April 2, 2009 – Mountain View, CA and Las Vegas, NV –
Owners of Ford F-150, Super Duty, E-Series and Transit Connect trucks and vans will now be able to access the full Web from the convenience of their vehicles, thanks to Opera and Ford Work Solutions. Opera will be the featured browser on Ford's industry-first, broadband-capable, in-dash computer.
With this technology, truck and van owners (contractors, farmers, construction workers, business owners, etc.) will be able to use the in-dash Opera browser to access essential information and applications including sales information, contact databases, job-site plans, inventory lists, calendars, e-mail, or even the weather. The in-dash computer, combined with the Opera browser, Bluetooth printing capabilities, and other features transform Ford's new lineup of trucks and vans into true mobile offices.
"Opera's vision has always been about giving people access to the full Web anytime, anywhere," explains Rod Hamlin, Senior Vice President Americas for Opera Software. "No example showcases this better than delivering a fast, feature-rich Web browser to a vehicle.

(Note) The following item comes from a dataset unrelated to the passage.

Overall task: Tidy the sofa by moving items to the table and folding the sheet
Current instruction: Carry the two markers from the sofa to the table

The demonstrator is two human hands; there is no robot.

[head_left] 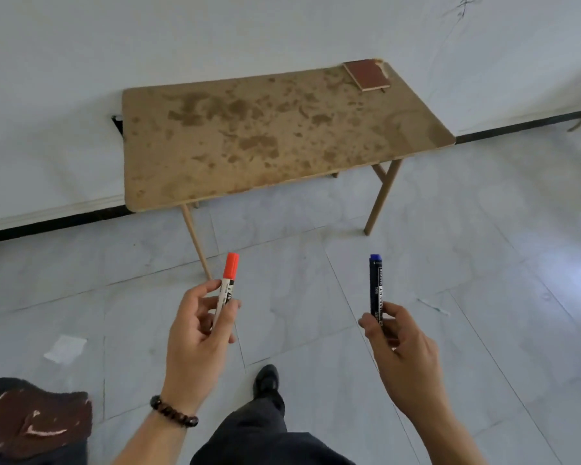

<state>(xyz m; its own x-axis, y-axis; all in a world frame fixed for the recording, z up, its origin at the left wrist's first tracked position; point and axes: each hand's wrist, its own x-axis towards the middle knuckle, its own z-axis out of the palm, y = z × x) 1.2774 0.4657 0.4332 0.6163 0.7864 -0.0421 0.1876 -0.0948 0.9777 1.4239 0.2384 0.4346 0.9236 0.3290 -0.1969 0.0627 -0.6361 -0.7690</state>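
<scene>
Left hand (198, 325), lower centre of the frame: fingers curled round a red-capped marker (227, 287), cap pointing up. Right hand (399, 340), lower right: fingers pinch a dark blue marker (376, 286), also upright. Both markers are held above the tiled floor (316, 263), short of the table (249, 135). A brown notebook (366, 74) lies on the table's upper-right corner.

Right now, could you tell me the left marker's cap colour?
Red cap, clearest in the head view.
</scene>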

This solution will allow Ford truck and van owners to maintain a virtual work environment with access to all of the important files, information and applications they need on a daily basis. "
Ford Work Solutions is a collection of factory-installed affordable technologies-including "smart" features that provide full Internet connectivity, tool/inventory tracking, remote computer access, fleet management telematics and security to support Ford customers with mobile office and business needs, even on the job site.
The Ford Work Solutions in-dash computer is integrated into the vehicle's center stack, filling the same space normally occupied by the standard radio. It is equipped with a 6.5-inch, high-resolution touch screen, four gigabytes of memory, a secure digital slot for added memory, a USB port and a wireless keyboard and mouse. A stylus, stored next to the CD slot, is included for use on the touch screen, as well as an available Ford-certified, on-board, Bluetooth-enabled, battery-powered inkjet printer.
All four Ford Work Solutions technologies, including the Opera browser, are available on the new 2009 Ford F-150 XL, STX, XLT trucks; F-Series Super Duty XL, XLT and FX4 trucks; and all 2009 E-Series vans. The 2010 Transit Connect van joins the lineup in mid-2009 and will be available with Ford Work Solutions in-dash offerings.